The brewmaster considers destruction…

Written by Andrew Knowlton with Sam Dean, for bonappetit.com

Growlers are big right now with beer geeks. The refillable half-gallon bottles let you roll on up to your favorite brewery/fancy beer store/Whole Foods and get a tap-fresh jug o’ suds. They’ve got that back-to-the-basics “artisanal” vibe. Hell, they even have a handle.

Too bad brewers (a.k.a. the pros) can’t stand the things.

The last time I hung out with Garrett Oliver, brewmaster at the Brooklyn Brewery and editor-in-chief of the Oxford Companion to Beer, the touchy subject of growlers came up. In short, he thinks they suck.

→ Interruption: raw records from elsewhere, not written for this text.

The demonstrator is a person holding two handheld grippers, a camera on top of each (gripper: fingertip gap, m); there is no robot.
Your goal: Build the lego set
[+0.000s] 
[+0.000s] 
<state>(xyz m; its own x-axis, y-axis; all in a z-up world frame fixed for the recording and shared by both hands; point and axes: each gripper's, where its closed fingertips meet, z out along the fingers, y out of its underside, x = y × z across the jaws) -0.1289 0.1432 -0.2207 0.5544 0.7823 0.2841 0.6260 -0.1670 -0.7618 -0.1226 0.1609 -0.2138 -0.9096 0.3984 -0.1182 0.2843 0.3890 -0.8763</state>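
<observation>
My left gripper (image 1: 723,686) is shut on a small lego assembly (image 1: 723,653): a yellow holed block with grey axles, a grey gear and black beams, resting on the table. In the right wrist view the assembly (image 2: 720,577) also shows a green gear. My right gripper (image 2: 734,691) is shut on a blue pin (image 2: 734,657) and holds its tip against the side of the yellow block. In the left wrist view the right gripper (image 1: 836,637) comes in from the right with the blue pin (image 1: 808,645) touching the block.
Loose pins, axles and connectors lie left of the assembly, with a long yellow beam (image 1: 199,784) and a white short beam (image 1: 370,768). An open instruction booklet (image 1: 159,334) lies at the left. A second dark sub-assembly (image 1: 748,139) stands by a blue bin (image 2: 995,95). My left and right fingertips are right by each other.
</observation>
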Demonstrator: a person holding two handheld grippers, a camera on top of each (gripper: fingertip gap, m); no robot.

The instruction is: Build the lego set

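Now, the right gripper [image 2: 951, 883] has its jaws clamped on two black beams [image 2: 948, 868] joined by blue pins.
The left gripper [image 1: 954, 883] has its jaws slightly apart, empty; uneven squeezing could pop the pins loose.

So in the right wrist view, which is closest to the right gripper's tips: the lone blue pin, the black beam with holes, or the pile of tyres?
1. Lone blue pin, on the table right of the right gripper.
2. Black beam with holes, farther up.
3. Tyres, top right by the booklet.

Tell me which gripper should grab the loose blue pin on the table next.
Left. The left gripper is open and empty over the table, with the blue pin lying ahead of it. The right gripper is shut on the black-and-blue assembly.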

“It’s more of a love-hate relationship,” Oliver told me on the phone last week, on tour to promote the Oxford tome. “Brewers love the opportunity to get some beers that are not in bottles in front of a general public, and certainly beer drinkers love them.”

But? “Brewers tend to hate them. Growlers are basically beer destroyers. They’re often unsanitary, and the refilling process mixes in a lot of oxygen–the tiniest amount of oxygen kills beer so quickly. Then, if you walk across the street with say, an IPA, in full sunlight, with a clear growler, the beer will skunk before you get to your car.”